Jitter observations (not measurements!) of an entire DAC system are usually shown in the form of an amplitude vs frequency plot of the DAC’s reproduction of a pure sine wave. Jitter is visible in the broadening of the base of the spike, as variations in timing cause variations in frequency at the analog output. Actual measurements are hard. In rare cases we might get a “phase noise” plot showing the amplitude (of jitter) vs frequency. There’s no single number which can describe jitter though, so be cautious of anybody relying on “piocseconds” or “femtoseconds” in their marketing.

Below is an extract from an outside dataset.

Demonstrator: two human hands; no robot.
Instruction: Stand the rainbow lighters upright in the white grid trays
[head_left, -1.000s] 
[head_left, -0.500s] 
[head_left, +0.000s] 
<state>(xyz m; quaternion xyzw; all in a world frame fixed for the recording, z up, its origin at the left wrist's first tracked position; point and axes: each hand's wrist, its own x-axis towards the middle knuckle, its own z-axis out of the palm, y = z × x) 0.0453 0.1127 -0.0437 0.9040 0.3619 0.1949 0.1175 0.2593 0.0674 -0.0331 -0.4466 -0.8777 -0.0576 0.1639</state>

Now the question of how exactly the machine turns numbers into voltages. This is the main area of difference between all those architectures you listed. The simplest mechanisms just take each (PCM) sample as it arrives and select a combination of resistors in a circuit to try and map the numeric value to a corresponding voltage. Ladder DACs and R2R DACs work this way. The challenge there is getting the level of detail that we want across the dynamic range we can hear. Each binary digit (bit) in a sample adds 6dB to the range of values the sample can represent. 16 bits gets us to 96dB difference between the largest and smallest values, with 65,535 possible points, and that is sufficient to make audio which sounds really good to humans. But to build that with resistors in a ladder or R2R arrangement requires 0.0015% precision!
Measurements of a DAC’s precision often turn up as noise floor plots (often with a very low level sine sticking up from the floor), and the occasional amplitude vs time trace of a minuscule sine wave where you might expect to see a three-level stair step shape.

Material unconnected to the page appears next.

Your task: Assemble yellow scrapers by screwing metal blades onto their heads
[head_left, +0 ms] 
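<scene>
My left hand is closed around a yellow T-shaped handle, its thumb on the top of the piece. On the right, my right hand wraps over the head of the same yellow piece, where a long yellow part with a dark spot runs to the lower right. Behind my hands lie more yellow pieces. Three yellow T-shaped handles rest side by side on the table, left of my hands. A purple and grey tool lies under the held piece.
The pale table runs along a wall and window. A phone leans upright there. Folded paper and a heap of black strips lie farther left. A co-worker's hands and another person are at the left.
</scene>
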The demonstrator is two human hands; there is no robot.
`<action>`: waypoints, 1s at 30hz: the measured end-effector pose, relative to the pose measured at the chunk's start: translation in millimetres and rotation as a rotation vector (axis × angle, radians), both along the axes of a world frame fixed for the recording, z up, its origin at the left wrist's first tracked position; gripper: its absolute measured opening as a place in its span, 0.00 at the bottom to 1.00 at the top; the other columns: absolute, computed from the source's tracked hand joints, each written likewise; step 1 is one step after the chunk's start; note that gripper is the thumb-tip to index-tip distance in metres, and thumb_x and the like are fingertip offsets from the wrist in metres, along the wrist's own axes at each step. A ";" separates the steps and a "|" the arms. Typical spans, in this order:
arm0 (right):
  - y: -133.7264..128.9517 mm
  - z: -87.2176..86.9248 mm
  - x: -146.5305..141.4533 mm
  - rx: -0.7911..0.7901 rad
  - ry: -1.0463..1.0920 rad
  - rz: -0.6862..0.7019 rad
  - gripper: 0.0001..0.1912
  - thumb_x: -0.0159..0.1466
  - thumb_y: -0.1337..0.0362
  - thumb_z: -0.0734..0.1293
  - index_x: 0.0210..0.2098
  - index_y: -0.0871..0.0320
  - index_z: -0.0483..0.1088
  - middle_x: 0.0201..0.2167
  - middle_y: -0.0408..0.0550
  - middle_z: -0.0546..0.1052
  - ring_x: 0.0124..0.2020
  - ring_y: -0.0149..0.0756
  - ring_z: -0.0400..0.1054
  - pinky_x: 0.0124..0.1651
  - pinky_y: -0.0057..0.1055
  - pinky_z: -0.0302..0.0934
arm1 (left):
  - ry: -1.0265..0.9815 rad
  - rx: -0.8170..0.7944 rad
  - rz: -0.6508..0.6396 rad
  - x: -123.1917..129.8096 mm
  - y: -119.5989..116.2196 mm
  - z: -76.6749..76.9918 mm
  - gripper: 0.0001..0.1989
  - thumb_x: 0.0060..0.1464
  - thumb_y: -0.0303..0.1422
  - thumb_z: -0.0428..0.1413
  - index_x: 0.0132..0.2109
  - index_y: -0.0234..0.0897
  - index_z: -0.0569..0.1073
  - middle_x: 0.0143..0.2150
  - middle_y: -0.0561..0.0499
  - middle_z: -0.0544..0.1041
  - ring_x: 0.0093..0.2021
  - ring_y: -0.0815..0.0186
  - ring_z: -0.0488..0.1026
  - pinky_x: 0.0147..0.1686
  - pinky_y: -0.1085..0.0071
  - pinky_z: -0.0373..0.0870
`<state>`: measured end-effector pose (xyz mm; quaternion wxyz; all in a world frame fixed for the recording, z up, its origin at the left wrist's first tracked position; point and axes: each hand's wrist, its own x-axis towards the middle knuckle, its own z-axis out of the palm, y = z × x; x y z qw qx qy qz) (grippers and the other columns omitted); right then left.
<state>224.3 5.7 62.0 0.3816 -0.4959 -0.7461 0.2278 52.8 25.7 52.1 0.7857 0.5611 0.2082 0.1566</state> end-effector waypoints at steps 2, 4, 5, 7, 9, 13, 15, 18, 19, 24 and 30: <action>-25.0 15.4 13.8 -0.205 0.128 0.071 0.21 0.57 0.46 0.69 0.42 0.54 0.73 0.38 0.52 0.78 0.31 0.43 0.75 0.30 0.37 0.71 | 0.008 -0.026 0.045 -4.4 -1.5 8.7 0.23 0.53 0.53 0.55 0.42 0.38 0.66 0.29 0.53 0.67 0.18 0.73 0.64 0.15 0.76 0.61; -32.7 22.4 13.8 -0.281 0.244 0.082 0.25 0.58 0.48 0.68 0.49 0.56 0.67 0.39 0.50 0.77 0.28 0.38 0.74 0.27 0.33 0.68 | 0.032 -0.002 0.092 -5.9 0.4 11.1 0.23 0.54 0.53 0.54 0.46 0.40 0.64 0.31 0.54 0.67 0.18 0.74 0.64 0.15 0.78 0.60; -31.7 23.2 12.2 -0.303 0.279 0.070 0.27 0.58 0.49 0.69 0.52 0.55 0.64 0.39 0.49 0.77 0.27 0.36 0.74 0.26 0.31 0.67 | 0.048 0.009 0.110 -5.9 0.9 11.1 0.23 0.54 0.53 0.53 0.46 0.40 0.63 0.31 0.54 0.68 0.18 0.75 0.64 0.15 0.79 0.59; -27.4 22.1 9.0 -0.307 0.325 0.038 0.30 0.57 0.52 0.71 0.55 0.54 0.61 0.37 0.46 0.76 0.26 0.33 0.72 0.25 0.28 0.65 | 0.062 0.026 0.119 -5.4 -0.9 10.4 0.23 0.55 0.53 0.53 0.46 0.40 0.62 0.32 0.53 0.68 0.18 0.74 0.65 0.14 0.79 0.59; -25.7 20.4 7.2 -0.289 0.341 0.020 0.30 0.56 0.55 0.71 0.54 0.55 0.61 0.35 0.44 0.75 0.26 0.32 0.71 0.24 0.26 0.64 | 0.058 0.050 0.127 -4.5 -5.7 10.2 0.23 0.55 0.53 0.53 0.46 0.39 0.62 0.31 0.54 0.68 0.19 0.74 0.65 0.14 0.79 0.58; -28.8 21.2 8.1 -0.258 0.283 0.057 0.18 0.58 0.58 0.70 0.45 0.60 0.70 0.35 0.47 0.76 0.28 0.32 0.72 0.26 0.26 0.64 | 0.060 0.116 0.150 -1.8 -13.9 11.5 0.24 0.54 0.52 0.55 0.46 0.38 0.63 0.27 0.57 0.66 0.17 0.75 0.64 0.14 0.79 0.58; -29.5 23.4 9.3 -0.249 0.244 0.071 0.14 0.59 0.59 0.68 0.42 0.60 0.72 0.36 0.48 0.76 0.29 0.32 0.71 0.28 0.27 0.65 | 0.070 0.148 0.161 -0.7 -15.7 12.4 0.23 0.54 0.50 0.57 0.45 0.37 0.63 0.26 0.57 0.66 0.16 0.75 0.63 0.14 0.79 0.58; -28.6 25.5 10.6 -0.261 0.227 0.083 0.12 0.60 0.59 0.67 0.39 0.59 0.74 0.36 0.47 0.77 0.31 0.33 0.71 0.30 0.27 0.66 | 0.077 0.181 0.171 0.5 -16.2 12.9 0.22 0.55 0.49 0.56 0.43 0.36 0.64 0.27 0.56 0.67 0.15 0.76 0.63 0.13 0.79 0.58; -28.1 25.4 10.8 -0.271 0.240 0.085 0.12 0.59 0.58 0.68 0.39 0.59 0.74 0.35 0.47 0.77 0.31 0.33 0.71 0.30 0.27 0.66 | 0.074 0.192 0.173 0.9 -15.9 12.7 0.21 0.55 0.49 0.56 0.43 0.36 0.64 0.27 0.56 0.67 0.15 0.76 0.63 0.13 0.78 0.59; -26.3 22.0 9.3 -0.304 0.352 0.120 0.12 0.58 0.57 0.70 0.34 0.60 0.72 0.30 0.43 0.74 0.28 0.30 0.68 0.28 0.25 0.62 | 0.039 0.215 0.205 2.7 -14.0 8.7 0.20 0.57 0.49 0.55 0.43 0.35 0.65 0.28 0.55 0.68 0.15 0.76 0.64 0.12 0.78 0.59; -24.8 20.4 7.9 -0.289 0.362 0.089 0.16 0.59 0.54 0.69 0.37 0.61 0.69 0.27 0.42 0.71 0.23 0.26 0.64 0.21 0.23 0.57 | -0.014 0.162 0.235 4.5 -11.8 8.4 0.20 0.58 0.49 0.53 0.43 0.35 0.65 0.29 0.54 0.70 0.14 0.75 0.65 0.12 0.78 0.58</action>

But it turns out that with the crazy advances in computing-power-per-dollar over the decades, we can now transfer some of the budget from precision resistors and spend it on precision silicon to get better overall performance. The idea is to have a DAC mechanism with many fewer possible output levels operating at a much higher frequency, feed it a calculated signal which contains the original audio with very little noise in the audio band but a whole bunch of noise higher up, then take the output from the DAC and pass it through a simple analog filter to attenuate the ultrasonics. The vast majority of modern DACs use this approach, with a combination of digital filtering to produce a high frequency version of the input, then sigma-delta modulation (and noise shaping) to reduce the number of bits per sample. The DS DAC just happens to take this all the way down to single-bit form.
There aren’t any new kinds of measurements to consider for that, though your noise floor certainly looks different as the number of bits decreases and you rely on noise shaping to move that energy into higher frequencies away from the audio band. That’s essentially the focus of the recent conversation re Stereophile and the DS MkII.

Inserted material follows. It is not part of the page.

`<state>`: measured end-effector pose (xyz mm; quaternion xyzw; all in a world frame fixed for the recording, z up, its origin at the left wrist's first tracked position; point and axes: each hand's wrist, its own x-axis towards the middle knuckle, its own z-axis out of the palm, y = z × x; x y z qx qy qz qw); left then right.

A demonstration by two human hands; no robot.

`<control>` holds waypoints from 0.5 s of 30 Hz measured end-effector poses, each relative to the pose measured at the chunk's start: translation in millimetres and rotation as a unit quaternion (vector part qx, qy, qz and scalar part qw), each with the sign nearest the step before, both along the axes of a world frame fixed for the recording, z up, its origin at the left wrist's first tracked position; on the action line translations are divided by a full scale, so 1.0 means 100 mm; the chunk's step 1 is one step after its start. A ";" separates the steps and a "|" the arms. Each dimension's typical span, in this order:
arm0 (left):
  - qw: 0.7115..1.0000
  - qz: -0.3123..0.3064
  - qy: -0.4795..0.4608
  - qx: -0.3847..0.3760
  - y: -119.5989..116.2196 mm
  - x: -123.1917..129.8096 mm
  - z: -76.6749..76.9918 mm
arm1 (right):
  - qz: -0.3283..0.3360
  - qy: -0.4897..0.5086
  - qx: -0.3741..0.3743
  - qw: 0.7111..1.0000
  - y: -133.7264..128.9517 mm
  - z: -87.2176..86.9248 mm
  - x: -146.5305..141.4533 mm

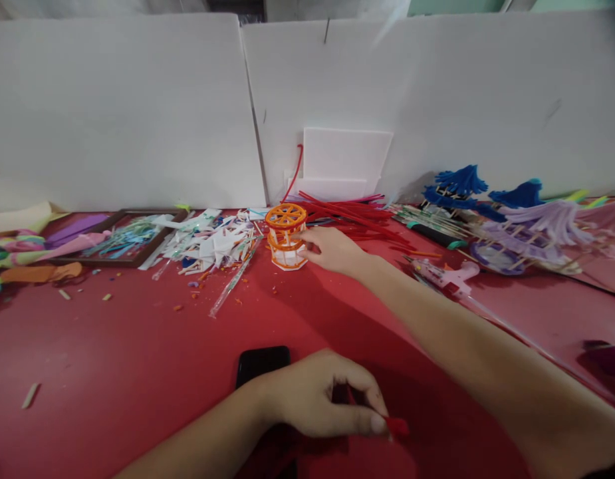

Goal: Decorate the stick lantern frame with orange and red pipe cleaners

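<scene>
My left hand (332, 396) is low in the middle, above the table. Its thumb and index finger pinch a small red fuzzy piece (397, 428), which looks like pipe cleaner. Farther off, my right hand (334, 249) reaches across to a small round tower model (286, 219) with orange rings and pale posts on a white base. The right fingertips and thumb close on the model's right side; part of the grip is hidden. The model stands upright on the red table. Beside the right hand lies a bundle of red pipe cleaners (347, 216).
A black phone (262, 362) lies partly under my left forearm. White scraps (222, 243) and a brown frame (137, 259) are at left. A pink glue gun (449, 276), blue models (461, 183) and lilac models (546, 229) stand right. White boards (137, 100) wall the back.
</scene>
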<state>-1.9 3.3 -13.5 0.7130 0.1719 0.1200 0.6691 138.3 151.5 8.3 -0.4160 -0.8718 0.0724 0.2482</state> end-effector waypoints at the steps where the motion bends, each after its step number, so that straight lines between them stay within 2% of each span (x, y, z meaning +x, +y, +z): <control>1: 1.000 0.010 0.005 -0.021 0.00 0.00 0.01 | -0.003 -0.017 -0.004 1.000 -0.01 -0.02 0.00; 4: 0.989 0.062 0.003 -0.135 0.01 0.01 0.00 | -0.024 -0.051 -0.007 0.998 -0.08 -0.02 0.03; 7: 0.961 0.151 -0.029 -0.230 0.04 0.04 -0.04 | -0.042 -0.072 -0.008 0.996 -0.26 0.02 0.13; 12: 0.909 0.353 -0.099 -0.198 0.15 0.06 -0.04 | -0.072 -0.095 -0.018 0.993 -0.71 0.07 0.31; 15: 0.877 0.426 -0.123 -0.188 0.18 0.06 0.01 | -0.078 -0.092 -0.029 0.992 -0.97 0.08 0.36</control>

One other point to mention just to round out the differences between some of the DAC architectures you mentioned: parallelisation. You cannot expect perfect hardware, but you can use an understanding of statistics to get a group of devices to behave together as if they were a single more-perfect device. DCS takes this to an extreme with their Ring architecture (SDM to 5-bit, then a ladder-like decoder which randomly selects from a pool of 60-odd resistors for each bit IIRC). Ted has given us four parallel digital switches per channel, all active all the time, for the same reason. These hardware components, along with the quality of power supplies and the mitigation of EMR, set the physical noise floor for the machine.
What we’re sort of hoping in the recent discussion on this thread is either that a modification to the way the noise floor measurements are made will show that the DS MkII is actually performing competitively in that respect, or that a modification to the digital filtering or SDM algorithms will deliver a quieter audio band. Or alternatively we might decide that it sounds great so the measurement is irrelevant.